(Directions) Write each line out a second time, exactly as shown below.
---
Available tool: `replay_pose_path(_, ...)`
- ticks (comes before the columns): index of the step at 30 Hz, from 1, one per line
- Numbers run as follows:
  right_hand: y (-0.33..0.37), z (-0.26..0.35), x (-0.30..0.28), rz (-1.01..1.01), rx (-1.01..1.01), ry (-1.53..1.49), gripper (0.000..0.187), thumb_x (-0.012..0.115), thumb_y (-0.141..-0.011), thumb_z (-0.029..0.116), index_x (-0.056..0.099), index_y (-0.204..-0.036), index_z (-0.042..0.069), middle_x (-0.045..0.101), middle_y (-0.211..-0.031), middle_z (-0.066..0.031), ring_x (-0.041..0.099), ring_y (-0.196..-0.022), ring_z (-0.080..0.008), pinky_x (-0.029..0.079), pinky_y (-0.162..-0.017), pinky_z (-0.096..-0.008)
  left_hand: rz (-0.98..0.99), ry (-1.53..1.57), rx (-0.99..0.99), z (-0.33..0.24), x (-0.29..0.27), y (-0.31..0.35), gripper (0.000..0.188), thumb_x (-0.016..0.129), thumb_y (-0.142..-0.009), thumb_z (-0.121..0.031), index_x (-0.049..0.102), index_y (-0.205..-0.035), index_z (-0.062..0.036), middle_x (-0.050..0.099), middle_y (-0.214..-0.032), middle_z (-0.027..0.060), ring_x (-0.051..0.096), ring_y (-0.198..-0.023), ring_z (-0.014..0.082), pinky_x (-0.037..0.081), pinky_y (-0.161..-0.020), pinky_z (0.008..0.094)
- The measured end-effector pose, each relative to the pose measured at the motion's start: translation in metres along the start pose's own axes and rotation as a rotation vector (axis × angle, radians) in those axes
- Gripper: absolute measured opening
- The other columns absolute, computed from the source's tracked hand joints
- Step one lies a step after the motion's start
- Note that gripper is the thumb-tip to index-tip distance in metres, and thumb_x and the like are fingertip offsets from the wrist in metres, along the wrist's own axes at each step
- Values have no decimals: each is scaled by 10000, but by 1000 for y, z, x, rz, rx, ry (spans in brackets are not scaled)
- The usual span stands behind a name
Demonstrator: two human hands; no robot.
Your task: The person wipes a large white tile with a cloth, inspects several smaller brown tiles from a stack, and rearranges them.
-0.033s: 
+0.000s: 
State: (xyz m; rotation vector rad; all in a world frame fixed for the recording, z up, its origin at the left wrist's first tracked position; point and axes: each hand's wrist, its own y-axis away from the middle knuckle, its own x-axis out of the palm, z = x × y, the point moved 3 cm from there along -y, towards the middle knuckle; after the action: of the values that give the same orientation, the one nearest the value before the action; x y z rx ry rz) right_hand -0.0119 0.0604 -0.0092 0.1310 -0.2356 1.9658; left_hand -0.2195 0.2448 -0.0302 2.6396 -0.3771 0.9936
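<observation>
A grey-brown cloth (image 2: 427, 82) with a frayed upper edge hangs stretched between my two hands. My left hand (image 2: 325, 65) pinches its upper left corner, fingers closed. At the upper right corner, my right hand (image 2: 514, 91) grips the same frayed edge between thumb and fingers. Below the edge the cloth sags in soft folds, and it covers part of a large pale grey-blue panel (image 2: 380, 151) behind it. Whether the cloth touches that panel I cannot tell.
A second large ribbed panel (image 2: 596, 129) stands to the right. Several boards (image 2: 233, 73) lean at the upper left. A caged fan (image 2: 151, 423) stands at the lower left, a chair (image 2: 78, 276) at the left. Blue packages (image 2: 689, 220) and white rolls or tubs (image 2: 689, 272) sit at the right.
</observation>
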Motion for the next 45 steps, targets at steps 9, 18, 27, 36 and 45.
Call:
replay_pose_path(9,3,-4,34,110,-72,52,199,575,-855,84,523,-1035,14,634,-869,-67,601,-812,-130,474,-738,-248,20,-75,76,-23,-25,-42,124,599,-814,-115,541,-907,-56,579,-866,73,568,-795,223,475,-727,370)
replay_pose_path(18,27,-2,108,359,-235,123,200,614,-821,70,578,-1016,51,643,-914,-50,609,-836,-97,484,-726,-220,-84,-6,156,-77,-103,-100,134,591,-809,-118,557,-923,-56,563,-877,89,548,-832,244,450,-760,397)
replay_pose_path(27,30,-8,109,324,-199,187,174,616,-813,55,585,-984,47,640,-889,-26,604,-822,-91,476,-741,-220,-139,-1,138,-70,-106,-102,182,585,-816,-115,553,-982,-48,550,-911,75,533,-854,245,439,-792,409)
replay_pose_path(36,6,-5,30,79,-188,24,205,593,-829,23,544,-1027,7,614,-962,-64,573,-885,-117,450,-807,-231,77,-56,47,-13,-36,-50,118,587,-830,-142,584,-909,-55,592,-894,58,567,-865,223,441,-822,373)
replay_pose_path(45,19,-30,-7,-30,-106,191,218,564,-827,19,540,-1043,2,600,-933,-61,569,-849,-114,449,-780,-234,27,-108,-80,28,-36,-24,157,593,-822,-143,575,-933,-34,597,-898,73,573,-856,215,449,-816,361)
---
(Expected answer)
Available tool: `replay_pose_path(_, ...)`
- ticks (comes before the columns): index of the step at 30 Hz, from 1, one per line
- Numbers run as follows:
  right_hand: y (-0.33..0.37), z (-0.26..0.35), x (-0.30..0.28), rz (-1.01..1.01), rx (-1.01..1.01), ry (-1.53..1.49), gripper (0.000..0.187), thumb_x (-0.012..0.115), thumb_y (-0.141..-0.011), thumb_z (-0.029..0.116), index_x (-0.056..0.099), index_y (-0.204..-0.036), index_z (-0.042..0.069), middle_x (-0.045..0.101), middle_y (-0.211..-0.031), middle_z (-0.066..0.031), ring_x (-0.041..0.099), ring_y (-0.196..-0.022), ring_z (-0.080..0.008), pinky_x (-0.029..0.079), pinky_y (-0.162..-0.017), pinky_z (-0.096..-0.008)
  left_hand: rz (-0.98..0.99), ry (-1.53..1.57), rx (-0.99..0.99), z (-0.33..0.24), x (-0.29..0.27), y (-0.31..0.35), gripper (0.000..0.188), thumb_x (-0.016..0.129), thumb_y (-0.142..-0.009), thumb_z (-0.121..0.031), index_x (-0.049..0.102), index_y (-0.205..-0.035), index_z (-0.062..0.036), middle_x (-0.050..0.099), middle_y (-0.214..-0.032), middle_z (-0.027..0.060), ring_x (-0.051..0.096), ring_y (-0.198..-0.023), ring_z (-0.014..0.082), pinky_x (-0.037..0.081), pinky_y (-0.161..-0.020), pinky_z (0.008..0.094)
- The measured end-effector pose, each relative to the pose measured at the motion's start: translation in metres along the start pose's own axes and rotation as a rotation vector (axis × angle, radians) in those axes
- Gripper: absolute measured opening
- The other columns absolute, computed from the source's tracked hand joints
- Step one lies a step after the motion's start
- Note that gripper is the thumb-tip to index-tip distance in metres, and thumb_x and the like are fingertip offsets from the wrist in metres, along the wrist's own axes at each step
- Values have no decimals: each is scaled by 10000, but by 1000 for y, z, x, rz, rx, ry (spans in brackets are not scaled)
- The usual span stands behind a name
Demonstrator: two human hands; no robot.
Your task: The person wipes a large white tile with a cloth, inspects several smaller brown tiles from a stack, and rearranges them.
-0.033s: 
+0.000s: 
State: (xyz m; rotation vector rad; all in a world frame fixed for the recording, z up, its origin at the left wrist's first tracked position; point and axes: each hand's wrist, its own y-axis away from the middle knuckle, its own x-axis out of the palm, z = x × y, the point moved 3 cm from there along -y, towards the middle knuckle; after the action: of the values that give the same orientation, the one nearest the value before the action; x y z rx ry rz) right_hand -0.0119 0.0604 -0.0092 0.1310 -0.2356 1.9658; left_hand -0.2195 0.2448 -0.0302 2.6396 -0.3771 0.9936
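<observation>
A grey-brown cloth (image 2: 427, 82) with a frayed upper edge hangs stretched between my two hands. My left hand (image 2: 325, 65) pinches its upper left corner, fingers closed. At the upper right corner, my right hand (image 2: 514, 91) grips the same frayed edge between thumb and fingers. Below the edge the cloth sags in soft folds, and it covers part of a large pale grey-blue panel (image 2: 380, 151) behind it. Whether the cloth touches that panel I cannot tell.
A second large ribbed panel (image 2: 596, 129) stands to the right. Several boards (image 2: 233, 73) lean at the upper left. A caged fan (image 2: 151, 423) stands at the lower left, a chair (image 2: 78, 276) at the left. Blue packages (image 2: 689, 220) and white rolls or tubs (image 2: 689, 272) sit at the right.
</observation>
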Motion for the next 45 steps, targets at steps 9, 18, 27, 36 and 45.
Call:
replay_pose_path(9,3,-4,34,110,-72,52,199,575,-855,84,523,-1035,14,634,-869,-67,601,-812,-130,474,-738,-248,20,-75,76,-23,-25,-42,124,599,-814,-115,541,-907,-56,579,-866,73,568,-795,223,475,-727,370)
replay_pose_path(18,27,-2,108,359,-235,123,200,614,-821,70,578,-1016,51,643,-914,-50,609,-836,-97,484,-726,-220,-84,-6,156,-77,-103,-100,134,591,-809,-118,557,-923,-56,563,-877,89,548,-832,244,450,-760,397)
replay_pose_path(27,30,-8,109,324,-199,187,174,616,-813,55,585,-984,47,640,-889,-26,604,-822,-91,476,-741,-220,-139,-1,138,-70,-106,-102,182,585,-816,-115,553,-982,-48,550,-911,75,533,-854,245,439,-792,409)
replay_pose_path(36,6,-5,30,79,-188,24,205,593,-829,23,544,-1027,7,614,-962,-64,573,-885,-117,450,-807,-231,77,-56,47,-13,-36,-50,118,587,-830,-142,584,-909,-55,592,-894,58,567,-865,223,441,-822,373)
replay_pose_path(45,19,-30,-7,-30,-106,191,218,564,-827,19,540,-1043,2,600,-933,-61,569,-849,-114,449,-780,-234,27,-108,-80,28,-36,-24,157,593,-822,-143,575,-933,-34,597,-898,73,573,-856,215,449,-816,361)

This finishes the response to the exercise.